His last breath (or the step necessary to reach a new Buddhist reincarnation) he took exactly as he had decided: far from the world, in total silence, in that distant corner of New Hampshire called Cornish, where he had voluntarily, and unwaveringly, exiled himself to live in peace and meditation.

He died, as he had lived, in a Salingerian way. Because no writer had ever resembled his characters so viscerally: until the end, Salinger was a mixture of the adolescent Holden Caulfiend of The Catcher in the Rye and the Glass brothers that frequent various of his novels and stories: a tormented man who never finds, or found, a home on the physical earth and who sought his place in the sunya (emptiness) of Zen Buddhism when he adopted this philosophy.

A writer who considered himself the most important figure in American letters since Herman Melville, who knew war and literary failure in his 20s, who won fame and fortune at thirty, who at forty turned his back on the trappings of celebrity and all social activity, and at 45 cut the last tie with the publishing world when he sent the New Yorker magazine the story “Hapworth 16, 1924”, Salinger is, without a doubt, more a literary character than a real man.

With the existential weariness that led him to the practice of Zen and the terribly (yes, terribly) dramatic decision to live in isolation and publish nothing more when he was considered a classic author in universal literature and the icon of an entire generation and the traumas of a country, he came to resemble more a work of fiction than a flesh-and-blood life.
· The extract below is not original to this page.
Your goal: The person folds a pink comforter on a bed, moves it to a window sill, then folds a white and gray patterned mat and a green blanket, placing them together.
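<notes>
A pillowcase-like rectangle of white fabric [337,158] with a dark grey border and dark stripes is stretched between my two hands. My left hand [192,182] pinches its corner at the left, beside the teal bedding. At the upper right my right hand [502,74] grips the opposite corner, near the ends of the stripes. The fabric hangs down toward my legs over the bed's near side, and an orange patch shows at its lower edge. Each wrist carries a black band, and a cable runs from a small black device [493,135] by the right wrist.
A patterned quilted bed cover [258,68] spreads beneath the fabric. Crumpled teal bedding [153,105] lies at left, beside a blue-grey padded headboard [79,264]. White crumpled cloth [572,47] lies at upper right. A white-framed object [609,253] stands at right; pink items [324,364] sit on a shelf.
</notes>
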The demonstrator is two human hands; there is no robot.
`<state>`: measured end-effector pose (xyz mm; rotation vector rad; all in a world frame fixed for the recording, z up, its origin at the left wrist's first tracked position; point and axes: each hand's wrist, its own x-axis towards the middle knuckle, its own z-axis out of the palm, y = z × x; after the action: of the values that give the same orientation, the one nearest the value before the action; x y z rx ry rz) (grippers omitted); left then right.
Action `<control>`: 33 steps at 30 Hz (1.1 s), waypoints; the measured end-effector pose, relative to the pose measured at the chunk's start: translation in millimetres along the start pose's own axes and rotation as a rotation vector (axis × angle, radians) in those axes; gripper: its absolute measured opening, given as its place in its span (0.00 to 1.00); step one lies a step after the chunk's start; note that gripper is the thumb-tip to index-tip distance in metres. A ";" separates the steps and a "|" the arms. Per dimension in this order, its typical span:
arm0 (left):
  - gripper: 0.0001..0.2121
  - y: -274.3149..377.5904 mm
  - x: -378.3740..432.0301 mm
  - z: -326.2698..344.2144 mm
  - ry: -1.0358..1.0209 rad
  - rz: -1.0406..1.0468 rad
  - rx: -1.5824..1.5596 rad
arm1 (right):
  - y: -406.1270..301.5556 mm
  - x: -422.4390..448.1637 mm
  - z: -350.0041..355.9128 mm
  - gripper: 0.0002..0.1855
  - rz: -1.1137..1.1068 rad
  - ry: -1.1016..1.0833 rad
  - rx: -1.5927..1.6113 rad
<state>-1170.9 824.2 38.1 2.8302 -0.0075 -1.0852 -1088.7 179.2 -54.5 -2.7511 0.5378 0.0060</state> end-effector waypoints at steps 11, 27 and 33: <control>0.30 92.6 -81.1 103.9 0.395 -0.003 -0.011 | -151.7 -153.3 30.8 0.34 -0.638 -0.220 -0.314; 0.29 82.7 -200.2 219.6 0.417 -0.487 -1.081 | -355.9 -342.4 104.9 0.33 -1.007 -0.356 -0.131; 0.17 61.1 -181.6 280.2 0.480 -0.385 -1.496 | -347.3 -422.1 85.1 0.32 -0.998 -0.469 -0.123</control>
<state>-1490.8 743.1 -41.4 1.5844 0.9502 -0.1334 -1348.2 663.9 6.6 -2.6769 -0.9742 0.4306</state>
But the fact is that for Salinger everything was literature and everything that was bequeathed to us was literature too. Perhaps -and regrettably- not as much as it should be.

Because the true mystery of his existence, which is now being transformed into expectation, is whether his silence was only in publishing or was creative as well. The assurances of certain people that they heard him say he was still writing, but only for pleasure, not for publishing (similar to the case of Juan Rulfo and his non-existent next novel, which has been announced for decades) glitter like a light at the back of a cave. What would he have written, if indeed he was writing? More stories of the Glass brothers? Thoughts from his Buddhist meditation and contemplation?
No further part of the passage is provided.